# [What needs to be done]
Everything in the listing below must be set down again exactly.

# [Data block]
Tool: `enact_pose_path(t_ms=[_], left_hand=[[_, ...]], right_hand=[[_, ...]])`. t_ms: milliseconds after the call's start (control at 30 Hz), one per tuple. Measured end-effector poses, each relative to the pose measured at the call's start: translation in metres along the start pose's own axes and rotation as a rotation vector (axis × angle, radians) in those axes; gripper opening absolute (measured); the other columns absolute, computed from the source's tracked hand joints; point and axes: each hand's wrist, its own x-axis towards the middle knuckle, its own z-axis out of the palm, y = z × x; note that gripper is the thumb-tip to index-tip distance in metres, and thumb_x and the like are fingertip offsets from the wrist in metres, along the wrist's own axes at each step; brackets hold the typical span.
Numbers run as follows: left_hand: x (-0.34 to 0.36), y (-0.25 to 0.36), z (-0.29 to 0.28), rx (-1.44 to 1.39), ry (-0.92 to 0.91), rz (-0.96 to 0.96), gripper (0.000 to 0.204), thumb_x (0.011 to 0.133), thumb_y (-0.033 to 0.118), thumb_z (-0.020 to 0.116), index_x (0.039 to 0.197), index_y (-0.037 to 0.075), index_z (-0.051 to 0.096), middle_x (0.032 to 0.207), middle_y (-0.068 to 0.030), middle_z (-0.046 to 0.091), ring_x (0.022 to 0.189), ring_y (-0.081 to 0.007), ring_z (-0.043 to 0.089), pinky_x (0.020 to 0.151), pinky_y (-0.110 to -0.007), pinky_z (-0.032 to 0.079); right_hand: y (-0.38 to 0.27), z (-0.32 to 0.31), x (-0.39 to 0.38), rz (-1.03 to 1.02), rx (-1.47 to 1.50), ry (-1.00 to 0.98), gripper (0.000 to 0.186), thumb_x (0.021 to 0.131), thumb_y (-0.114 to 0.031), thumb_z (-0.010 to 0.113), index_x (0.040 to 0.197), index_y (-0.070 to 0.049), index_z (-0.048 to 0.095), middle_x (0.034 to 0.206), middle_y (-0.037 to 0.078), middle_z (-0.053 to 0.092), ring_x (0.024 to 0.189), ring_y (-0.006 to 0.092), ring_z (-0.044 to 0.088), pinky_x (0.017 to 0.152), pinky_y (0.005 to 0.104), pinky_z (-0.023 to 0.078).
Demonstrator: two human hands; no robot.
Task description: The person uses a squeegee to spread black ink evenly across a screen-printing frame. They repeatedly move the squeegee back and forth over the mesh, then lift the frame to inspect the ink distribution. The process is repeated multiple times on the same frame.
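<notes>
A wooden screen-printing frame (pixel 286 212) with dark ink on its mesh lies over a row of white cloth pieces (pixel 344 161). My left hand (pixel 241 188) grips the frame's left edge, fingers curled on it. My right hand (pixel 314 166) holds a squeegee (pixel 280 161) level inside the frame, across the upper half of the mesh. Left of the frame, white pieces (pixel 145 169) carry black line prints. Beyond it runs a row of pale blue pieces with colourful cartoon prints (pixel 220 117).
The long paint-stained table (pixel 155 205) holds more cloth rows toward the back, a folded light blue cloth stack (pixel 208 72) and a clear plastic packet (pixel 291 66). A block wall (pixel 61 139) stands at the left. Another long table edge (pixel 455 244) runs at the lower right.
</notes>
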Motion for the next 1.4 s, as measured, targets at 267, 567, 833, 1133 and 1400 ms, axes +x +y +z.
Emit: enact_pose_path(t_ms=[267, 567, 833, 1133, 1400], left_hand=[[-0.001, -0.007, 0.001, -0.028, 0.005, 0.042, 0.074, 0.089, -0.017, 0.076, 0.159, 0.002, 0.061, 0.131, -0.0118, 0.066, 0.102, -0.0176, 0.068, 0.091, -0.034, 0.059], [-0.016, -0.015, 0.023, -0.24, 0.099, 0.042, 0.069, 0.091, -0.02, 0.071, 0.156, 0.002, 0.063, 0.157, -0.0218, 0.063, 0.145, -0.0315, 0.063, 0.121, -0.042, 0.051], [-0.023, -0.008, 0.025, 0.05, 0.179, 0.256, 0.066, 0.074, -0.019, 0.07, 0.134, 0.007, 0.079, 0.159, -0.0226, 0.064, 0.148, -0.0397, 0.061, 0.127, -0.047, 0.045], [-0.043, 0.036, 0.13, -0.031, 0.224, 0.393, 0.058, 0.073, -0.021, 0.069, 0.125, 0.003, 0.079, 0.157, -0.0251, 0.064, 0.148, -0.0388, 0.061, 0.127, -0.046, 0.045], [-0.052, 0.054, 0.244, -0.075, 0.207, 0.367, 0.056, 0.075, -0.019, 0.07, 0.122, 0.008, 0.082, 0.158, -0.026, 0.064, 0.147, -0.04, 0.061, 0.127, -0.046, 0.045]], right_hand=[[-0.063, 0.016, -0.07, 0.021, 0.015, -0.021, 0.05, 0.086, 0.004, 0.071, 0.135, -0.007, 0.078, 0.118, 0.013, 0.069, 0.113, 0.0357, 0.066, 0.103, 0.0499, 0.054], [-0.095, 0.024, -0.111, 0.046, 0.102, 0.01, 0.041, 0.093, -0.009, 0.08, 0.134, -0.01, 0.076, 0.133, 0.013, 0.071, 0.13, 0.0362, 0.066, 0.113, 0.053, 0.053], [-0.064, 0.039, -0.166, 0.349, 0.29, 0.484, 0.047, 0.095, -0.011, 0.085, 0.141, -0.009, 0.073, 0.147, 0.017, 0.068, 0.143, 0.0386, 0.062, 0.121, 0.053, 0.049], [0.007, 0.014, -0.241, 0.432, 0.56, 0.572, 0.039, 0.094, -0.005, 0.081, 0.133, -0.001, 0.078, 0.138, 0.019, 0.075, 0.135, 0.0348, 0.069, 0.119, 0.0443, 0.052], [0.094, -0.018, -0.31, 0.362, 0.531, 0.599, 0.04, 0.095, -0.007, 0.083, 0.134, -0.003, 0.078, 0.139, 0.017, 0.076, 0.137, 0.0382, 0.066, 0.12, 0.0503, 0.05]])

# [Reply]
Tool: `enact_pose_path(t_ms=[_], left_hand=[[_, ...]], right_hand=[[_, ...]])`. t_ms: milliseconds after the call's start (control at 30 Hz), one per tuple. Measured end-effector poses, each relative to the pose measured at the call's start: translation in metres along the start pose's own axes and rotation as a rotation vector (axis × angle, radians) in those axes; gripper opening absolute (measured); the other columns absolute, computed from the source's tracked hand joints; point and axes: each hand's wrist, its own x-axis towards the middle knuckle, its own z-axis out of the palm, y = z × x; note that gripper is the thumb-tip to index-tip distance in metres, and thumb_x and the like are fingertip offsets from the wrist in metres, along the wrist's own axes at each step; brackets hold the typical span.
Numbers run as follows: left_hand: x (-0.34 to 0.36), y (-0.25 to 0.36), z (-0.29 to 0.28), rx (-1.44 to 1.39), ry (-0.92 to 0.91), rz (-0.96 to 0.96), gripper (0.000 to 0.204), thumb_x (0.011 to 0.133), thumb_y (-0.033 to 0.118), thumb_z (-0.020 to 0.116), index_x (0.039 to 0.197), index_y (-0.037 to 0.075), index_z (-0.051 to 0.096), middle_x (0.032 to 0.207), middle_y (-0.068 to 0.030), middle_z (-0.046 to 0.091), ring_x (0.022 to 0.189), ring_y (-0.081 to 0.007), ring_z (-0.043 to 0.089), pinky_x (0.020 to 0.151), pinky_y (-0.110 to -0.007), pinky_z (-0.032 to 0.079); right_hand: y (-0.38 to 0.27), z (-0.32 to 0.31), x (-0.39 to 0.38), rz (-1.03 to 1.02), rx (-1.47 to 1.50), ry (-1.00 to 0.98), gripper (0.000 to 0.186), thumb_x (0.021 to 0.131), thumb_y (-0.114 to 0.031), thumb_z (-0.010 to 0.113), index_x (0.040 to 0.197), index_y (-0.070 to 0.049), index_z (-0.048 to 0.095), middle_x (0.034 to 0.206), middle_y (-0.037 to 0.078), middle_z (-0.053 to 0.092), ring_x (0.024 to 0.189), ring_y (-0.006 to 0.092), ring_z (-0.044 to 0.088), pinky_x (0.017 to 0.152), pinky_y (0.005 to 0.104), pinky_z (-0.023 to 0.078).
Demonstrator: two human hands; no robot.
Task description: The person uses a squeegee to spread black ink evenly across a screen-printing frame. They repeatedly move the squeegee back and forth over the mesh, then lift the frame to inspect the ink distribution. The process is repeated multiple times on the same frame.
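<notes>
A wooden screen-printing frame (pixel 286 212) with dark ink on its mesh lies over a row of white cloth pieces (pixel 344 161). My left hand (pixel 241 188) grips the frame's left edge, fingers curled on it. My right hand (pixel 314 166) holds a squeegee (pixel 280 161) level inside the frame, across the upper half of the mesh. Left of the frame, white pieces (pixel 145 169) carry black line prints. Beyond it runs a row of pale blue pieces with colourful cartoon prints (pixel 220 117).
The long paint-stained table (pixel 155 205) holds more cloth rows toward the back, a folded light blue cloth stack (pixel 208 72) and a clear plastic packet (pixel 291 66). A block wall (pixel 61 139) stands at the left. Another long table edge (pixel 455 244) runs at the lower right.
</notes>
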Motion for the next 1.4 s, as measured, targets at 267, 567, 833, 1133 and 1400 ms, axes +x +y +z.
Emit: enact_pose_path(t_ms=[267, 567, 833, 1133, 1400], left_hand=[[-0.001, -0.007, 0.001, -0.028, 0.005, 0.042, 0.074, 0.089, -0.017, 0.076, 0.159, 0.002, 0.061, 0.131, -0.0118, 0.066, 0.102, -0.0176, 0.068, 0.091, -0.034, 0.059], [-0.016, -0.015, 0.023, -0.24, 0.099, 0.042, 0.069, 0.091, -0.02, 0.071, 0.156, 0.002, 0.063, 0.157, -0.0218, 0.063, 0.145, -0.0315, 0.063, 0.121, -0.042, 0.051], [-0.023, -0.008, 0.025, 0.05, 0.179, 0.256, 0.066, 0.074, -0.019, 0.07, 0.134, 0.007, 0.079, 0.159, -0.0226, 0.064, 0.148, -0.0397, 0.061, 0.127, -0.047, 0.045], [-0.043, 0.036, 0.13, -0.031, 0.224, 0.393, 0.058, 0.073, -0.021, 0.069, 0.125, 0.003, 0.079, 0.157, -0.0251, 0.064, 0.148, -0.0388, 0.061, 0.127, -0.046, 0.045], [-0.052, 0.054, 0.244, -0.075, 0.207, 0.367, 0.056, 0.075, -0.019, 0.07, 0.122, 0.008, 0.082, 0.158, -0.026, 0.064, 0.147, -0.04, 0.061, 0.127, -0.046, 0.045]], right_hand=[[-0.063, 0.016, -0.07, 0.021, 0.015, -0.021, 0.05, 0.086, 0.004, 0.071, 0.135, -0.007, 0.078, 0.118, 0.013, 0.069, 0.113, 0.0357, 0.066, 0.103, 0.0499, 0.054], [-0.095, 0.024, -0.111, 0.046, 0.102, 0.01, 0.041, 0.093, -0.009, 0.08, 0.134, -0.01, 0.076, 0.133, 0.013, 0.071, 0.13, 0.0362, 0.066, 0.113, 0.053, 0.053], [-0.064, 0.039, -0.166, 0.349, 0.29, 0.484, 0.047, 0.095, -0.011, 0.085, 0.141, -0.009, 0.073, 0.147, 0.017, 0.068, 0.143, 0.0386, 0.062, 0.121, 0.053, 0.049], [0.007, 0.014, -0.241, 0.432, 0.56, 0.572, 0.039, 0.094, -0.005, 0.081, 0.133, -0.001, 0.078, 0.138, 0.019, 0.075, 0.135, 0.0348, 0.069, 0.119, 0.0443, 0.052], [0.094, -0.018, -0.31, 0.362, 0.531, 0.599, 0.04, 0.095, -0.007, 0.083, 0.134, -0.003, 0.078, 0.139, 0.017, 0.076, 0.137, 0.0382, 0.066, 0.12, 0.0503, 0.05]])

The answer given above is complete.